WHAT YOU HAVE TO DO ▸ Write the line that contains "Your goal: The" and each one after it, word for word, ending with the final line of the data.
==== SOURCE MATERIAL
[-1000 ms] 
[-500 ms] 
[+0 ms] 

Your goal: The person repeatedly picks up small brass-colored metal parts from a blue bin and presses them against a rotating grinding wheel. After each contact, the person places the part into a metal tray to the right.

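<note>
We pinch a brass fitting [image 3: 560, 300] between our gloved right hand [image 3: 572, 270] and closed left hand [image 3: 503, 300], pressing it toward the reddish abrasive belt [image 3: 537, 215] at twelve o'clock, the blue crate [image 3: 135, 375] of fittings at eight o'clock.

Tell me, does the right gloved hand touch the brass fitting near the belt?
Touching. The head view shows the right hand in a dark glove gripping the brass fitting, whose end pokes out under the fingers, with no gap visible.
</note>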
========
RESULT OF THIS EXERCISE ▸
Your goal: The person repeatedly picks up small brass-colored metal parts from a blue bin and presses them against a rotating grinding wheel. After each contact, the person places the part into a metal tray to the right.

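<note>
We pinch a brass fitting [image 3: 560, 300] between our gloved right hand [image 3: 572, 270] and closed left hand [image 3: 503, 300], pressing it toward the reddish abrasive belt [image 3: 537, 215] at twelve o'clock, the blue crate [image 3: 135, 375] of fittings at eight o'clock.

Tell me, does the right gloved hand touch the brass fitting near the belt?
Touching. The head view shows the right hand in a dark glove gripping the brass fitting, whose end pokes out under the fingers, with no gap visible.
</note>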

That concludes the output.